Maybe the disquiet is related to physical reaction to the treatments. In the mornings I receive a treatment and sometimes upon getting up from the couch I feel a blocked sensation in my ear, or a coarse static. Sometimes I feel a delayed electric sensation swelling my throat or lips for hours afterwards, like an overdose of sun at the beach. My voice comes out croaky sometimes, sounding like the eternal teenage boy on The Simpsons. My gums hurt and my teeth are sensitive. My neck is red on the left side and I think of how appropriate it would be to have Gretchen Wilson singing Redneck Woman just once in the treatment room. I'm tired and my brain is foggy. How many times have I had to explain to people that if it is not in front of me I may not remember it? Or that I cannot quite recall things which normally would be at my fingertips? A natural chatterbox from whom words normally gush unimpeded and heedlessly, I suddenly find myself groping for words at times, reaching across the radiation-induced drought and stumbling over pebbles of thought as I grope for pools of my former loquacity.
So, perhaps the disquiet is this; the feeling after decades of being warned of the dangers of radiation, of being taught to "duck and cover" in the early sixties at my grade school, of living through the Cuban missile crisis at ground zero in the DC area, and through the no-nukes movement of the late seventies, that being on the wrong side of the danger sign on the blast door is abnormal. It's a cognitive disconnect to be on the wrong side of that door, in a room with false windows, and next to a machine which is giving me the equivalent of dozens, or maybe hundreds of x-rays every time I'm there, not just from the front but from the back, also.

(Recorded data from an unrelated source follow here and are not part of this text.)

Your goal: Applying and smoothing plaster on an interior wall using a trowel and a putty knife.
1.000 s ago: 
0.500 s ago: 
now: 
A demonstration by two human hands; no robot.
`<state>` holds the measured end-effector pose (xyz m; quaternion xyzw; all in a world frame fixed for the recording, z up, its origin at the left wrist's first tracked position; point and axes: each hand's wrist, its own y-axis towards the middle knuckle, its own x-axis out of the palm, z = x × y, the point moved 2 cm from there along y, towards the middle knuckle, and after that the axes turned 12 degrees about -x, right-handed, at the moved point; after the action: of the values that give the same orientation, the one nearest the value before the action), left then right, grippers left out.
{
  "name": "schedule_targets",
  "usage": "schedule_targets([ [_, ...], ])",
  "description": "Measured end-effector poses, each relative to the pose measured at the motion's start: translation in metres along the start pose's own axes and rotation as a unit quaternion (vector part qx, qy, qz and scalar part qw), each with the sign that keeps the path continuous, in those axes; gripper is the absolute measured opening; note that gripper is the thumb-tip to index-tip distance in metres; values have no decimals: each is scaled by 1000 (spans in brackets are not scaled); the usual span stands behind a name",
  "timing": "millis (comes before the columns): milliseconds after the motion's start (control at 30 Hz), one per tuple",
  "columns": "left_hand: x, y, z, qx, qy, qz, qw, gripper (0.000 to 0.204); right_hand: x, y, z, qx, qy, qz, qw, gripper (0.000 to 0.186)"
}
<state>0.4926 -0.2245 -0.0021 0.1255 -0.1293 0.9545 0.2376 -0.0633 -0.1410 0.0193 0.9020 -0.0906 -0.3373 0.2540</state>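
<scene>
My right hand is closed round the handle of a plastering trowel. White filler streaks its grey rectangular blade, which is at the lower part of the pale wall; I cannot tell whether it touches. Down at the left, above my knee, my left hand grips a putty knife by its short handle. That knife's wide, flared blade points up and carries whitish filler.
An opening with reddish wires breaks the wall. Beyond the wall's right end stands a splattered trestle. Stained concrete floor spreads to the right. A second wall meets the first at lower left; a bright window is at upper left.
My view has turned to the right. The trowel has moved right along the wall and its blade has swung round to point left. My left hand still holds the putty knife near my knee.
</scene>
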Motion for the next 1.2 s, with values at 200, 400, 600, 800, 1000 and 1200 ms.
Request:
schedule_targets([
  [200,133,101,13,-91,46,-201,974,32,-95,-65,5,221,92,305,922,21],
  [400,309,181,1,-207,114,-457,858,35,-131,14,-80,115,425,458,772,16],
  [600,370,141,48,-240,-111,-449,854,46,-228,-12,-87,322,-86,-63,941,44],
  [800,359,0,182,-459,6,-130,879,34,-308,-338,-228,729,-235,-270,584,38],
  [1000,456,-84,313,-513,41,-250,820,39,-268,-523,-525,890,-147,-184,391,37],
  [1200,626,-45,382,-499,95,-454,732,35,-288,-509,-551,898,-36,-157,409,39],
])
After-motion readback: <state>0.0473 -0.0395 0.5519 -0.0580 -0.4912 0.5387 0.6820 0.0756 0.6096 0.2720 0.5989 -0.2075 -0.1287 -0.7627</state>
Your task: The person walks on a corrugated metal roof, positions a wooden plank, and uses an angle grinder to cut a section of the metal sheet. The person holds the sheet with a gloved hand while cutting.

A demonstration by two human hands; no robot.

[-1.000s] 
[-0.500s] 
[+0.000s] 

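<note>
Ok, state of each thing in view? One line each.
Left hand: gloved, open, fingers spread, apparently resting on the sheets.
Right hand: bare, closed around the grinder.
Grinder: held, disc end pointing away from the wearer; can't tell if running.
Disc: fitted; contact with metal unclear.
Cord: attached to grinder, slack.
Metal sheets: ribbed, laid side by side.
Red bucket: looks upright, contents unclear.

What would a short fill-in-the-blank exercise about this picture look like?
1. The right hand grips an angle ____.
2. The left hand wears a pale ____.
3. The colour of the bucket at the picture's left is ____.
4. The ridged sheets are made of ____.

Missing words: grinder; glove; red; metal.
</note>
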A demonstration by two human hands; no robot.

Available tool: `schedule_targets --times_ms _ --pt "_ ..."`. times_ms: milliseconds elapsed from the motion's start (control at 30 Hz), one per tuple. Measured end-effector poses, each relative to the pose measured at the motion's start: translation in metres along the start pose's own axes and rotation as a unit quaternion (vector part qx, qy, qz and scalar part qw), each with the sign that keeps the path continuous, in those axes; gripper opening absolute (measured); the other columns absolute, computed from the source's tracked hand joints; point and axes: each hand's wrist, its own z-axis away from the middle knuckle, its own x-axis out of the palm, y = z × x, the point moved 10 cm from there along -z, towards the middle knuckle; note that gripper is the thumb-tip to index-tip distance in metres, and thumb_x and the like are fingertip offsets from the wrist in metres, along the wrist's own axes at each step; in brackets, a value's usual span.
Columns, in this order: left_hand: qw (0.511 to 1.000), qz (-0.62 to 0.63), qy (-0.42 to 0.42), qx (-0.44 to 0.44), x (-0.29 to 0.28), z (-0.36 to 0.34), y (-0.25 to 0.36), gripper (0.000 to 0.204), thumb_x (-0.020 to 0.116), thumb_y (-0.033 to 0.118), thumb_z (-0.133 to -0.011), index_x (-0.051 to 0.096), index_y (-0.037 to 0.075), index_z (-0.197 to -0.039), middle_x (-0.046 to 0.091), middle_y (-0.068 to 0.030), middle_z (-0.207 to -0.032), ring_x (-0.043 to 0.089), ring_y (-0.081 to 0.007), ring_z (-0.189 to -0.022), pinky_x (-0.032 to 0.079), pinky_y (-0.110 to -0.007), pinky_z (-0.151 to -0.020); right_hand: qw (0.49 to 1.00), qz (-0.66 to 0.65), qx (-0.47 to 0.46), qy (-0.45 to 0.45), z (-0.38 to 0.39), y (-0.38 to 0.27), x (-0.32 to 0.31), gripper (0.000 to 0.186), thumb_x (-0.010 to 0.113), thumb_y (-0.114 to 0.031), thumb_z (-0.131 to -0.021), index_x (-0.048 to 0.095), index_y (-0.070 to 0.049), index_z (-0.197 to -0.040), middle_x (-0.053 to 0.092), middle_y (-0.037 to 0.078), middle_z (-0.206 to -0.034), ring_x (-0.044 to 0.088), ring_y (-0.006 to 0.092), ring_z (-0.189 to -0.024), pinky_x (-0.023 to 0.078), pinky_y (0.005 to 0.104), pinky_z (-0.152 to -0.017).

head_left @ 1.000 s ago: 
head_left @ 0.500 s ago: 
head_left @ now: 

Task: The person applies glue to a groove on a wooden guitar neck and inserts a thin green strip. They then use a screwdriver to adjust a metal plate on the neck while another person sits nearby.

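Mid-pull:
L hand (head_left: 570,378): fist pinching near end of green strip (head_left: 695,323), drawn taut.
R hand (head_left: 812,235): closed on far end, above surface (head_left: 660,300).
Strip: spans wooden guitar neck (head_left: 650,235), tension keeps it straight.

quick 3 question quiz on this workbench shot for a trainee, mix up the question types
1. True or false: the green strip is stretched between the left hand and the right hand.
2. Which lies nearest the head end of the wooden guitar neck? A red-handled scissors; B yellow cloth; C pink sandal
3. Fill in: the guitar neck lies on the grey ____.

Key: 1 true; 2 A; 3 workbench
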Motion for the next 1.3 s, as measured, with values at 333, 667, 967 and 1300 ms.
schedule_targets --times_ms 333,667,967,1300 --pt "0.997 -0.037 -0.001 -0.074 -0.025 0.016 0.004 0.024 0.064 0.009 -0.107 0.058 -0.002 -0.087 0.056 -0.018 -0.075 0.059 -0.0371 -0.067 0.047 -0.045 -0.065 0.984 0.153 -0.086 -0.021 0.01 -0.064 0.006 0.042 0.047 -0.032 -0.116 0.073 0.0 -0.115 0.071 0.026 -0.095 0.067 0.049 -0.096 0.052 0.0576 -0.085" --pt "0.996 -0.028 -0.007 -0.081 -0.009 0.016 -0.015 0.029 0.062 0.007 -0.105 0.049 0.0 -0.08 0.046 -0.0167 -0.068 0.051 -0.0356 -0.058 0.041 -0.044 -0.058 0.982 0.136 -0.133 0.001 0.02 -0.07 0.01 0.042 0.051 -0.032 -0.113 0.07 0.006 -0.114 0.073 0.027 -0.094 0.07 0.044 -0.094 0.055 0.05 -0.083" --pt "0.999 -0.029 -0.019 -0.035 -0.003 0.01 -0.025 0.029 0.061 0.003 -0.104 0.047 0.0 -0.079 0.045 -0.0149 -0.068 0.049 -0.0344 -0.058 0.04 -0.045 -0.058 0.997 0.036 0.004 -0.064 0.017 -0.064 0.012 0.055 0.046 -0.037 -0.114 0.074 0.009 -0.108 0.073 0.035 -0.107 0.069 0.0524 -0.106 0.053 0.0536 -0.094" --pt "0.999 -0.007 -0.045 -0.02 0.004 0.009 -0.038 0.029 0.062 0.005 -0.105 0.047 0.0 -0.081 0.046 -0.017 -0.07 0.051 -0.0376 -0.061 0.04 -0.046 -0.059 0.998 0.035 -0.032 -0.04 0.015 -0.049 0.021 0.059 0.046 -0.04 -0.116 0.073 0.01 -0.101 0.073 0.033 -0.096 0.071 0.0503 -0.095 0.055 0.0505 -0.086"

Notwithstanding this disquiet, every day I report for treatment, and every day walk from the room unimpeded and generally unscathed but for the minor complaints put forth above. There is nothing here from which I will not recover. The disquiet is in the end like the monster under the bed, unsettling but not real. It is tolerable, and as I embark on the next week of treatment I understand that I will feel a bit worse before I feel better, but that this will be but an interesting topic of conversation at dinner one day, a set of experiences out of which I might weave a tale, its tone either somber or amusing or informational, but something which will be in the past. My future does not include this disquiet. All is well.